Luke Bateman and Michael Conley’s musical reworking of the Faust story might not be worth selling your soul to Satan for… but it’s certainly a show to check out. It’s clever – witty and erudite – and, after a slow start, becomes devilishly good fun.
Bateman takes the role of Geoffrey Tempest, an “obscure and poor” composer looking for a serious hit show, and he does a fine job. Unlike Bateman himself, Tempest isn’t that good. As that fact dawns on him, temptations presented by the not-so-mysterious potential theatrical producer ‘Prince Lucio’ mount.
How much Tempest might sacrifice for musical theatre success is a sound joke, but it is overplayed.
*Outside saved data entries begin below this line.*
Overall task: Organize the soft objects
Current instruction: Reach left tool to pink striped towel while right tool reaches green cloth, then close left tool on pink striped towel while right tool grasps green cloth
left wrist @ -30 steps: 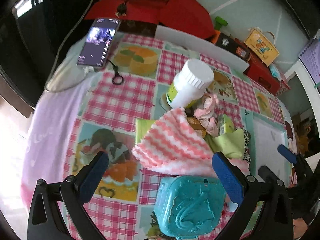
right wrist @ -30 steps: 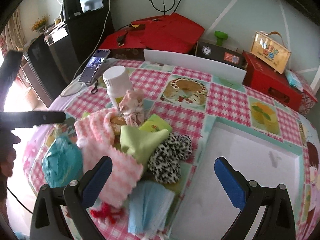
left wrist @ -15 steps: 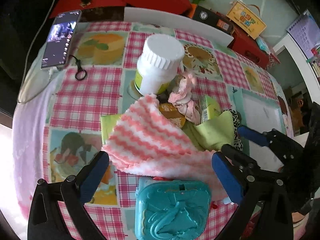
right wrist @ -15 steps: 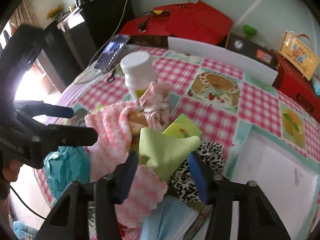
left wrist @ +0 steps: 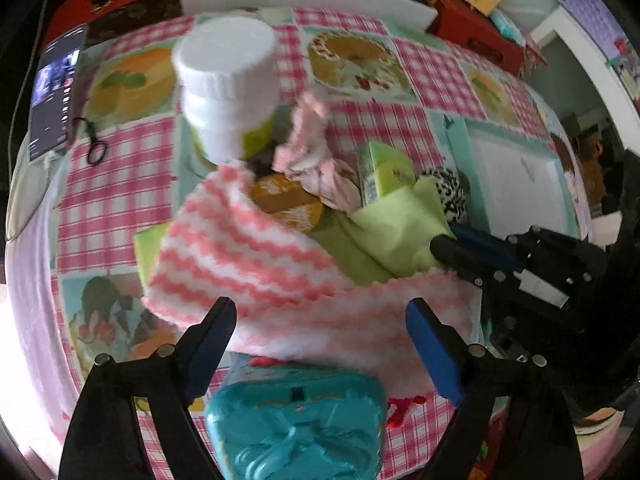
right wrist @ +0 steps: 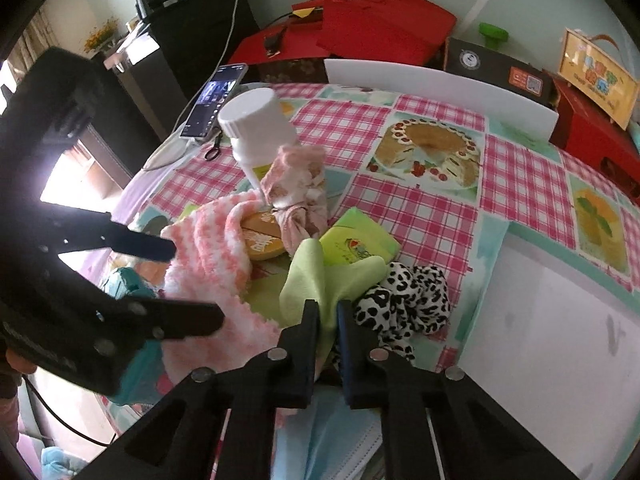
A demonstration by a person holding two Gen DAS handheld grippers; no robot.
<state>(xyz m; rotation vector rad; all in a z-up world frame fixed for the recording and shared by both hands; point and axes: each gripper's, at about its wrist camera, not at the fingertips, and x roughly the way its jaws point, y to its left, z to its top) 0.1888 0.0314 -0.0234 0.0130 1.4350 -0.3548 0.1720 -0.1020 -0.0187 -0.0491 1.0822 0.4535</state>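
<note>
A round bench (right wrist: 420,216) is covered with a pink-checked cloth printed with cake pictures, and a heap of soft things sits near its middle beside an upright white bottle (right wrist: 260,128). Just in front of the bottle lies a pink-and-white striped towel (left wrist: 248,252), with a pale pink knotted cloth (right wrist: 298,188) against the bottle's base. On the far side of the towel from the bottle is a green cloth (right wrist: 320,276), touching a black-and-white spotted scrunchie (right wrist: 404,300). The right gripper (right wrist: 328,312) has just closed its fingers — they pinch a fold of the green cloth. The left gripper (left wrist: 320,320) hovers over the towel's near edge; its fingers have just been narrowing but stand apart, and nothing is pressed between them. A teal plastic case (left wrist: 296,428) lies beside the towel. A white tray (right wrist: 560,340) lies flat beyond the scrunchie. Behind the bottle, a phone (right wrist: 212,100) rests at the bench edge — past it stand red boxes (right wrist: 360,24) and dark furniture against a pale wall.
</note>
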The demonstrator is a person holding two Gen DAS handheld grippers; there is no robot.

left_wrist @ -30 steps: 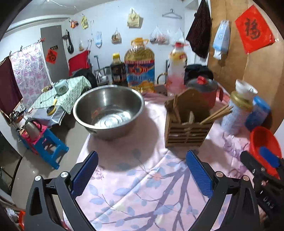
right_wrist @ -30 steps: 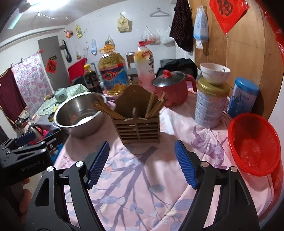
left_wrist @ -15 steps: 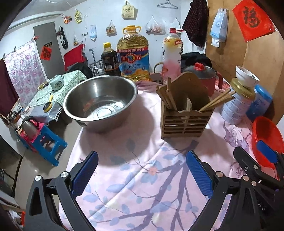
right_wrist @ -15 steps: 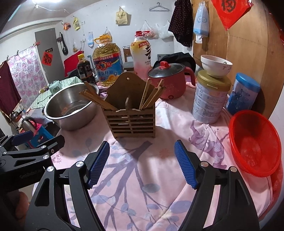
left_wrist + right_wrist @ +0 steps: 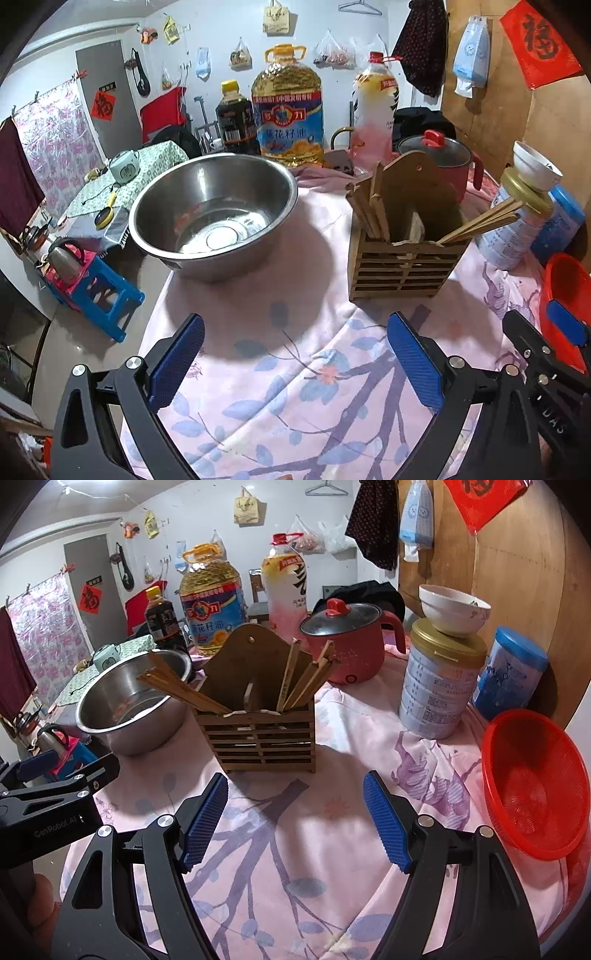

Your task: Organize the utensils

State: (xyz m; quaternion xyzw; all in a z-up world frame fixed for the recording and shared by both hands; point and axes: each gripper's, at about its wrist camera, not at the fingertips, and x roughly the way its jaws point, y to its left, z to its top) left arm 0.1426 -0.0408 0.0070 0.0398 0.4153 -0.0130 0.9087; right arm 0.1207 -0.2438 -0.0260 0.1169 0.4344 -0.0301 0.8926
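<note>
The left gripper [image 5: 295, 360] is hovering over the pink floral tablecloth [image 5: 295, 406] with its blue-padded fingers spread wide and nothing between them. The right gripper [image 5: 295, 818] is hanging above the same cloth, likewise released and gripping nothing.

The wooden utensil holder [image 5: 402, 258] is standing ahead of the left tongs, off toward their right finger and apart from it. From the right wrist view the same holder [image 5: 258, 734] is sitting straight ahead, just beyond the fingertips and centred on the gap between them. Chopsticks [image 5: 184, 690] are leaning out of its left compartment toward the steel bowl, and another bunch of chopsticks [image 5: 306, 675] is fanning out of its right compartment; both bunches are resting inside the holder, clear of either set of tongs.

The steel bowl [image 5: 214, 214] is sitting ahead of the left tongs, toward their left finger. Beyond the holder a red pot [image 5: 347, 646] is standing, and to the right of the right tongs a tin [image 5: 439, 686] is carrying a white bowl [image 5: 454, 609]. A red basket [image 5: 535, 786] is lying just beside the right finger of the right tongs.
</note>
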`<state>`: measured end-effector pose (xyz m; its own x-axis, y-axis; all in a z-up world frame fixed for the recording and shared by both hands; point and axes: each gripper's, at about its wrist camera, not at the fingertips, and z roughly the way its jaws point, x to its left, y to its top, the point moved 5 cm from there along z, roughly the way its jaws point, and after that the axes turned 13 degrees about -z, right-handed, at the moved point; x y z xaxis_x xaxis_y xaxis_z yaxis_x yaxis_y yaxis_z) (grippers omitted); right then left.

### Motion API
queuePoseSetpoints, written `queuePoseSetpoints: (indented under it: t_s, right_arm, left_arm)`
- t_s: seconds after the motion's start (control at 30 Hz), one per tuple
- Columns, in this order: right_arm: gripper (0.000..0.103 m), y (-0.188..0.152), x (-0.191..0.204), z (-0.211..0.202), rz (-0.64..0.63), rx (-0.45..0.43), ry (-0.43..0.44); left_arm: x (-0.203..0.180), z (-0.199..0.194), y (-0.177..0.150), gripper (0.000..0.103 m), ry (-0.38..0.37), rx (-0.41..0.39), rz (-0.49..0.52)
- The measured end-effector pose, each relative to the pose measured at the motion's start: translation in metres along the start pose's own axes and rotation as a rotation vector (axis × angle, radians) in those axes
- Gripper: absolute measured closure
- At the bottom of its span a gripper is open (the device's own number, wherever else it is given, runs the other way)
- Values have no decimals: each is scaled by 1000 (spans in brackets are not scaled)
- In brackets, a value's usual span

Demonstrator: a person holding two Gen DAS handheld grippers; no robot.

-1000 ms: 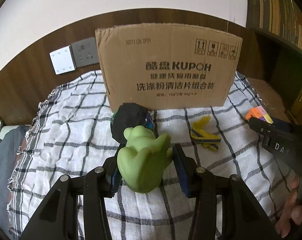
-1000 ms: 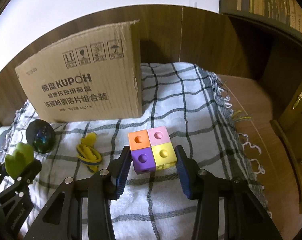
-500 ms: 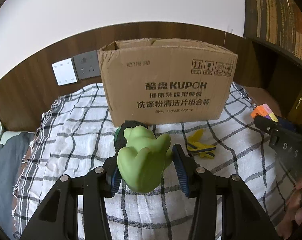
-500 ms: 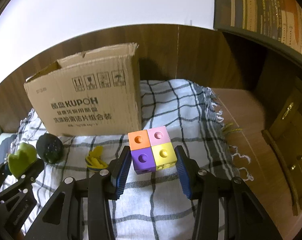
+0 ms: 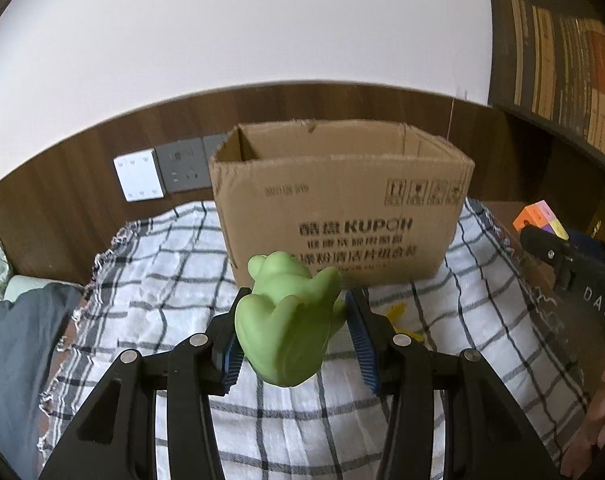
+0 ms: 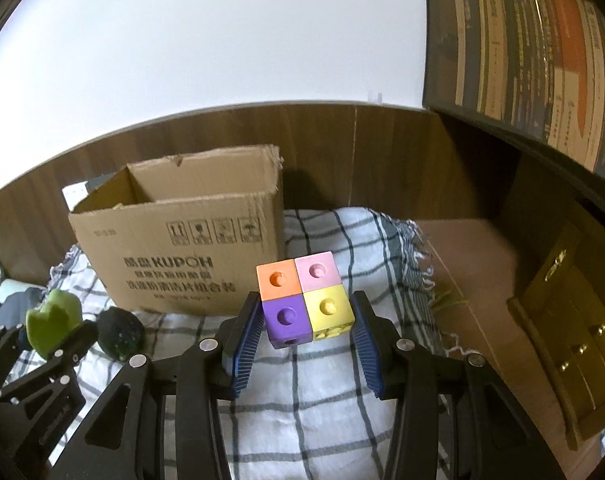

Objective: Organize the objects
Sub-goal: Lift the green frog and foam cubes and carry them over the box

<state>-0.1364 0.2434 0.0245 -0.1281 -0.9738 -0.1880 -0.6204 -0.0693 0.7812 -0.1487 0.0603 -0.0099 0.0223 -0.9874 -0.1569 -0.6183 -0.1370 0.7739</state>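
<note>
My left gripper (image 5: 292, 334) is shut on a green frog toy (image 5: 290, 320) and holds it up in front of the open cardboard box (image 5: 342, 208). My right gripper (image 6: 306, 330) is shut on a four-colour block cube (image 6: 304, 300), held above the checked cloth to the right of the box (image 6: 182, 248). The frog (image 6: 52, 322) and left gripper show at the left of the right wrist view. The cube (image 5: 538, 220) shows at the right of the left wrist view.
A dark ball (image 6: 120, 332) lies on the checked cloth (image 6: 322, 400) before the box. A yellow strap (image 5: 396, 316) lies behind my left fingers. Wall sockets (image 5: 158, 172) sit behind the box. A wooden cabinet (image 6: 574, 340) stands at right.
Both grippers have risen with their objects. The box's open top has come into view, and the ball has dropped out of the left wrist view.
</note>
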Motion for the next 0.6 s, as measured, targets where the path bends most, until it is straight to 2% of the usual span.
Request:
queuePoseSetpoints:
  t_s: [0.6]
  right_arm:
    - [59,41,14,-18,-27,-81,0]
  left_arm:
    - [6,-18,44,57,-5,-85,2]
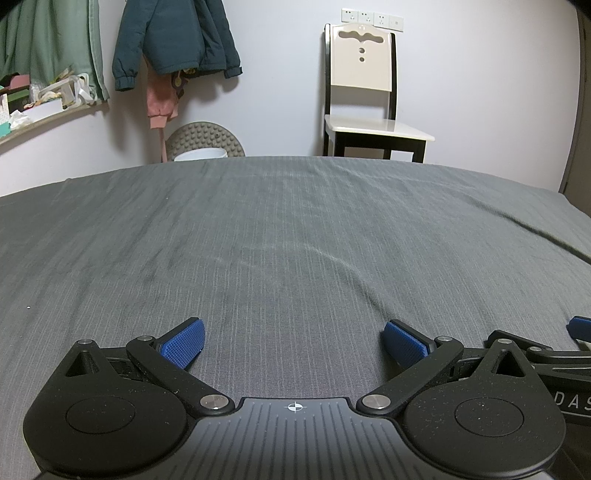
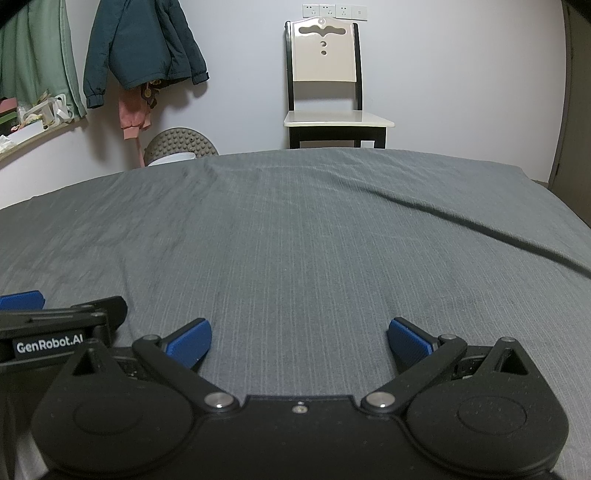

Similarly, the 1920s setting (the show, ably directed by Adam Lenson, is filmed in the gorgeous drawing room of Brocket Hall) and plenty of nods to melodrama, Oscar Wilde and Noel Coward become a touch laboured. It’s with the device of a show within a show – Tempest’s own “dreary little” version of Faust – that success lies.
There’s an intelligent take on the role of women in musicals that backfires a little. Molly Lynch plays ‘The Woman’ well but for a good third of the show the role – deliberately stereotyped – is repetitive. The point is proved but, the humour doesn’t work. Thankfully, a nice surprising twist means Lynch shines later and might just get the best song in a score that has a good number of successes.
We all know that the devil has the best tunes. And in The Sorrows of Satan he certainly writes the best songs! Bateman shows his skills and considerable knowledge with the help of musical director Stefan Bednarczyk, while Conley’s lyrics are often funny and always smart. Taking the role of the Prince himself, Conley gives a wicked performance that is thoroughly good value. Magnificently hammy, “foreign in a very English way” and accompanied by thunder, every moment of his performance is worth watching.
Conley’s role is so much stronger that it makes The Sorrows of Satan a little unbalanced. What price to pay for a performance so enjoyable? I’d love to see more of Bednarczyk’s character Amiel but then getting even one song from someone without a tongue is surely impressive. And it’s impossible not admire a show that can get in a mention of a lavalier and quote Mae West.